The Cheltenham Gold Cup in 2003 featured fifteen runners, but the race was really all about one of them, Best Mate, who was attempting to become the first horse since L’Escargot, in 1971, to record back-to-back victories in the ‘Blue Riband’ event. Trained by Henrietta Knight and ridden by Jim Culloty, Best Mate had already beaten Commanche Court and See More Business in the 2002 renewal of the Cheltenham Gold Cup and, fresh from victory in the King George VI Chase at Kempton, was sent off a short-priced favourite, at 13/8, to do so again.
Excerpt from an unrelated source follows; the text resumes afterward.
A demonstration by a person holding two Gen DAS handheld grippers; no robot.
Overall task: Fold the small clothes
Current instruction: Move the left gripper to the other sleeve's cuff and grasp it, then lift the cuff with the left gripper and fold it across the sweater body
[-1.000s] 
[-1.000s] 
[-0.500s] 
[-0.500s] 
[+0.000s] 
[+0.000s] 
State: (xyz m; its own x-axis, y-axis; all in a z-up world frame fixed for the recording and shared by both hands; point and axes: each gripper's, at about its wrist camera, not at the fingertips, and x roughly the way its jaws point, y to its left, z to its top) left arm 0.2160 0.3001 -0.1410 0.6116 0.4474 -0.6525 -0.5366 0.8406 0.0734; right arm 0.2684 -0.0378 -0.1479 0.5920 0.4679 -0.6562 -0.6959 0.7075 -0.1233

Pick of the opposition, at least on paper, appeared to be the seven-year-old novice steeplechaser, Beef Or Salmon, trained by Michael Hourigan and ridden by Timmy Murphy. Hitherto unbeaten in four starts over fences, including two Grade One victories at Leopardstown, Beef Or Salmon was sent off 5/1 second favourite, but departed as early as the third of the twenty-two fences, leaving Best Mate with an apparently easy task.
So it proved, with Jim Culloty moving Best Mate into a challenging position at the fourth-last fence and cruising past stable companion Chives as the field turned for home. Thereafter, it soon became evident that, barring accidents, Best Mate would win, and win comfortably. The eight-year-old Un Desperado gelding went clear approaching the second-last fence and sauntered home for an easy, ten-length win. His nearest pursuer, the 33/1 chance Truckers Tavern, stayed on to take second, 2½ lengths ahead of another largely unconsidered outsider, 40/1 chance Harbour Pilot, but neither of the placed horses ever held any realistic chance with the winner.
The day belonged firmly to Best Mate, who established himself as arguably the best, and most popular, steeplechaser since Desert Orchid, who won the Cheltenham Gold Cup in 1989. Enthusiastic owner Jim Lewis said afterwards, “I’ve got a heart here going so fast it could beat eggs.”